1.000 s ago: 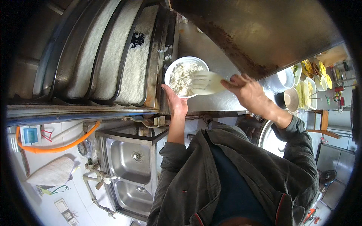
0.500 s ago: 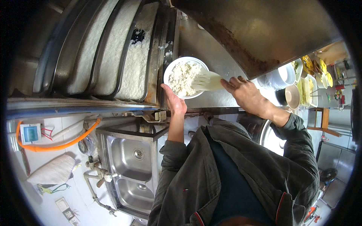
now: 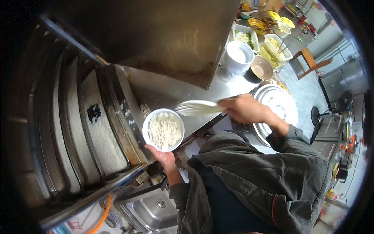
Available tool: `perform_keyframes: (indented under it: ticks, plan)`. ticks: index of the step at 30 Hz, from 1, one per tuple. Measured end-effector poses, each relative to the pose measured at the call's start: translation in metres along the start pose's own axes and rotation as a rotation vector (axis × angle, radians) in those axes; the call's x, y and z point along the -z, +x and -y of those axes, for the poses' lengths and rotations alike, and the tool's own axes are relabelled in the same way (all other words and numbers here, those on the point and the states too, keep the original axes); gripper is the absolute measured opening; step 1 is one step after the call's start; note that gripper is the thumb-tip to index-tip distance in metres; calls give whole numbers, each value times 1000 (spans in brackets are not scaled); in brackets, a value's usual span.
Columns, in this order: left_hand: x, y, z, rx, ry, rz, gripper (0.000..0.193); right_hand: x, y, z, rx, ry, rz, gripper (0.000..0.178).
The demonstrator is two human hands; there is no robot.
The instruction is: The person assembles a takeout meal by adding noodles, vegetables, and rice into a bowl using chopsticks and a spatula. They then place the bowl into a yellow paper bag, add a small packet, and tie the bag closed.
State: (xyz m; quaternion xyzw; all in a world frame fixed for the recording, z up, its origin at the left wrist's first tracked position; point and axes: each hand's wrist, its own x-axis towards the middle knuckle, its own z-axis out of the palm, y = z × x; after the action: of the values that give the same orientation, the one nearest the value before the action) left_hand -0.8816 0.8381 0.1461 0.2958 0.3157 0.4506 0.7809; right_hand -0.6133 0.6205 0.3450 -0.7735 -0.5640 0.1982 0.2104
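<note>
A round white bowl (image 3: 144, 136) of cooked rice (image 3: 164, 130) rests on my left hand (image 3: 163, 157), which supports it from below at the near side; the fingers under it are mostly hidden. My right hand (image 3: 246, 109) is closed round the handle of a pale slotted rice paddle (image 3: 198, 108). The paddle's slotted end sits just beyond the bowl's right rim, and no rice shows on it. To the left of the bowl, long metal trays of rice (image 3: 109, 146) stand in a steamer cabinet; the nearest tray has a dark scooped-out patch.
A metal door or panel (image 3: 163, 43) juts over the steel counter (image 3: 146, 84). At the upper right are stacked white bowls (image 3: 239, 52), a brown bowl (image 3: 261, 67), food containers (image 3: 272, 54) and a large lidded pot (image 3: 274, 105). A sink (image 3: 156, 208) lies below.
The rice paddle has come off the rice to beside the bowl's right rim. The view has turned, bringing more of the right-hand counter and pot into sight. My left hand still supports the bowl.
</note>
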Motion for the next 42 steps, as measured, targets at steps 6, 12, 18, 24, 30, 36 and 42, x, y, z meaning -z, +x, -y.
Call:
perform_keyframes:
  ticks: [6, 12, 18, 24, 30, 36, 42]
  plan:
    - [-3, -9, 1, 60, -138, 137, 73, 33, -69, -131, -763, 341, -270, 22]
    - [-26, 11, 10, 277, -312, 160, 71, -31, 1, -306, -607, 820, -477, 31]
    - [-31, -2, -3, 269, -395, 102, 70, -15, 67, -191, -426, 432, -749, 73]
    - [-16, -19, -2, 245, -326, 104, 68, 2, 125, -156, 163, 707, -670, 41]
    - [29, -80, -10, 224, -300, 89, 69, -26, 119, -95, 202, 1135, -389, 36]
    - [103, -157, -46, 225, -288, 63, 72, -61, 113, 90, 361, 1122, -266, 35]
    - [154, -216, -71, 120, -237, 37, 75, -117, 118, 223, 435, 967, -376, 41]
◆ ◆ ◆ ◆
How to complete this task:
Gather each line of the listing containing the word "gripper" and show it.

Output for this exercise:
Available tool: `perform_keyframes: (indented under it: ticks, plan)`. ticks: index of the step at 30 Hz, from 1, one per tuple. Measured end-effector poses, each relative to the pose measured at the call's start: translation in metres along the start pose's own axes and rotation as a rotation vector (axis × angle, radians) in those axes; the call's x, y and z point along the -z, +x and -y of those axes, for the poses' lengths and rotations alike, and the tool's own axes are relabelled in the same way (all other words and numbers here, those on the point and the states too, keep the original axes); gripper is the absolute measured opening; step 1 is one step after the call's start; note that gripper is the thumb-tip to index-tip distance in metres; calls give whole numbers, each value times 1000 (spans in brackets are not scaled); in brackets, a value's usual span.
Columns, in this order: left_hand: x, y, z, rx, ry, rz, gripper (0.000..0.193); right_hand: x, y, z, rx, ry, rz, gripper (0.000..0.178).

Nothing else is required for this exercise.